▸ **Your assignment**:
Print the data that follows again, keeping every line exact.

▸ **Collected data**:

*** Begin section ***

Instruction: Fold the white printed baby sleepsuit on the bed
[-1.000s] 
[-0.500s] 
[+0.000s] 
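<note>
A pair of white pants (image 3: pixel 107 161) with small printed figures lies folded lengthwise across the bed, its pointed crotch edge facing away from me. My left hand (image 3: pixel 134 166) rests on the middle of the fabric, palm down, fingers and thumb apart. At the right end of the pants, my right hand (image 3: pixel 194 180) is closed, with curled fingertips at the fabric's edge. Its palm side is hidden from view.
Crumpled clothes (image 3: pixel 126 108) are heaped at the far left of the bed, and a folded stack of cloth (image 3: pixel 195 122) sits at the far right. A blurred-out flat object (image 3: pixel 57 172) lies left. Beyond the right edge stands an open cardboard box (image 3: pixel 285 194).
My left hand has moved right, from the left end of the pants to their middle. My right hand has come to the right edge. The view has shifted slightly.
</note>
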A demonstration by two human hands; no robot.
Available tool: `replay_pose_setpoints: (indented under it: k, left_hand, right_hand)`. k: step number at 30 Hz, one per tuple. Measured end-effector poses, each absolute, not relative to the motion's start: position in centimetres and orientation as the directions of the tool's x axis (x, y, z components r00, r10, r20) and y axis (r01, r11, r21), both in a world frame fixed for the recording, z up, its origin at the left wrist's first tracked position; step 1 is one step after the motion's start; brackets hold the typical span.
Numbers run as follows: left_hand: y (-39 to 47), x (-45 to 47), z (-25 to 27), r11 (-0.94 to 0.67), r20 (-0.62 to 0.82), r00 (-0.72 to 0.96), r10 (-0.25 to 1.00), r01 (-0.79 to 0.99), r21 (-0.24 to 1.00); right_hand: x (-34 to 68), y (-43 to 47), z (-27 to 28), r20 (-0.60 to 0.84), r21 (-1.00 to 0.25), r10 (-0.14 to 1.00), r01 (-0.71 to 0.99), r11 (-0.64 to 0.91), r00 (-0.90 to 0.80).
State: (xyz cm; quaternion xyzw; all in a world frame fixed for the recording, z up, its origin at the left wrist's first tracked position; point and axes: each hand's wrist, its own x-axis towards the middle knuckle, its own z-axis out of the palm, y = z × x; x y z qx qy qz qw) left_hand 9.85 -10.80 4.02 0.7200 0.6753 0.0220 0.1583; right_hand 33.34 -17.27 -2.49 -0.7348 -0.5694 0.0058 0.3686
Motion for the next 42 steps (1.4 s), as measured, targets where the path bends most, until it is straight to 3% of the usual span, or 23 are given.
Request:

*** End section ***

▸ **Result**:
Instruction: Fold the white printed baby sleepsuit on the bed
[-1.000s] 
[-0.500s] 
[+0.000s] 
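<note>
A pair of white pants (image 3: pixel 107 161) with small printed figures lies folded lengthwise across the bed, its pointed crotch edge facing away from me. My left hand (image 3: pixel 134 166) rests on the middle of the fabric, palm down, fingers and thumb apart. At the right end of the pants, my right hand (image 3: pixel 194 180) is closed, with curled fingertips at the fabric's edge. Its palm side is hidden from view.
Crumpled clothes (image 3: pixel 126 108) are heaped at the far left of the bed, and a folded stack of cloth (image 3: pixel 195 122) sits at the far right. A blurred-out flat object (image 3: pixel 57 172) lies left. Beyond the right edge stands an open cardboard box (image 3: pixel 285 194).
My left hand has moved right, from the left end of the pants to their middle. My right hand has come to the right edge. The view has shifted slightly.
</note>
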A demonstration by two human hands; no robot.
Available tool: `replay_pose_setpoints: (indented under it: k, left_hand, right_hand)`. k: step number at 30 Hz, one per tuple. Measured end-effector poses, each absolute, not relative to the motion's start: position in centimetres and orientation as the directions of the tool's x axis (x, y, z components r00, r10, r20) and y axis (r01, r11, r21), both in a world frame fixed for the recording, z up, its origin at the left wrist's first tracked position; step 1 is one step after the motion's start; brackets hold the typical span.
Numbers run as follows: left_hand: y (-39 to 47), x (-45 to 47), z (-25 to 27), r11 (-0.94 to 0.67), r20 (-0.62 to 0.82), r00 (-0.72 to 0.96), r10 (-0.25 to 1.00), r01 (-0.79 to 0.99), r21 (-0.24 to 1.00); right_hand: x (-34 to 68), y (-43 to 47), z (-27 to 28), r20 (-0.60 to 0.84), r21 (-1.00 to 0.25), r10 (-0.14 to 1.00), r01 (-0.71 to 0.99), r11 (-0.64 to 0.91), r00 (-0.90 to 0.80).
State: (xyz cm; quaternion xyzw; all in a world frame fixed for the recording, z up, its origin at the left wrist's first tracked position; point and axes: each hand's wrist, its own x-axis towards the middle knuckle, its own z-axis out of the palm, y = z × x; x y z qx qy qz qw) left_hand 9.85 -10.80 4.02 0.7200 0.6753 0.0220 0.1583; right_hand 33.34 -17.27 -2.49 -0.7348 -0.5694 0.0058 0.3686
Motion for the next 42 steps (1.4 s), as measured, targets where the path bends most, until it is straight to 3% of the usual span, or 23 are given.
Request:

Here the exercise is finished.